This week, Chris Whong, a self-professed “urbanist, mapmaker, data junkie” in Brooklyn, put out one of the more thrilling data projects we’ve seen recently. It was a visualization of the day in the life of a New York City taxi, and each time you load the page, you get a different taxi’s journey. There’s a voyeuristic thrill to watching a taxi driver go from Midtown to SoHo, only to have to turn around and go right back up. While the map is churning, a box in the upper right keeps track of the car’s fares, passenger count and tips (credit card only). It’s a captivating bird’s-eye view of what New York City residents normally only glimpse from the ground.
I was so enamored with the visualization that I called Whong, a 33-year-old data solutions architect at Socrata, an open-data organization, to chat about how it came to be. If you’re intrigued, visit the visualization and then come back for a little making-of Q&A (lightly edited for clarity and brevity).

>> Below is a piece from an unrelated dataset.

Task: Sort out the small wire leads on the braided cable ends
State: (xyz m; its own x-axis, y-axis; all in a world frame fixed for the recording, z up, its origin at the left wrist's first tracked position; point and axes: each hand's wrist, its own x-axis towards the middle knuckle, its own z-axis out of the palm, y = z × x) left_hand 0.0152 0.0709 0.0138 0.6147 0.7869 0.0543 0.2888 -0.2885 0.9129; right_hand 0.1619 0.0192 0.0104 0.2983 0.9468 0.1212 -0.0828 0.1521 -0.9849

Chadwick Matlin: This taxi thing is really impressive. Narrate me through your process a bit.
Whong: I was always aware that this data existed because I had seen it presented to me in a class at NYU. And when the TLC’s Twitter showed up I responded with, “Is the data available?” knowing that it wasn’t, but I wanted to hear what they said. Their response was, “You can FOIL it,” which I wasn’t actually expecting. Then it just became an adventure of seeing where this would take me, because I had never actually done a FOIL request before. I’ve heard lots of horror stories about getting back giant reams of paper, or printouts of PDFs, and printouts of charts, or even just them saying they don’t have the data or charging money for it. I have to give the TLC credit; it was relatively painless, despite having to make two trips downtown and provide a brand-new hard drive at personal expense. But overall, they were very responsive and I didn’t spend a lot of time waiting.
CM: When you see a data set, how do you know there’s more in there for you to get at?
Whong: If there is a data set that’s got events that happened with a location tied to them and a time tied to them, those are usually going to be perfect for this sort of thing. We call it spatiotemporal data. I’m not entirely sure about where this idea for a day in the life came into my head, but it popped in at some point.
After [the data] was hosted, it kind of became this darling data set of data scientists everywhere. I’ve seen researchers from universities all over the world putting out analyses of this data. But what was interesting was that somebody put it into Google BigQuery, and there was a very interesting post on Reddit about it. The fact that this thing existed on Reddit — the answers were a question away. I just had to say, “Hey, can someone help me with this?” and somebody did.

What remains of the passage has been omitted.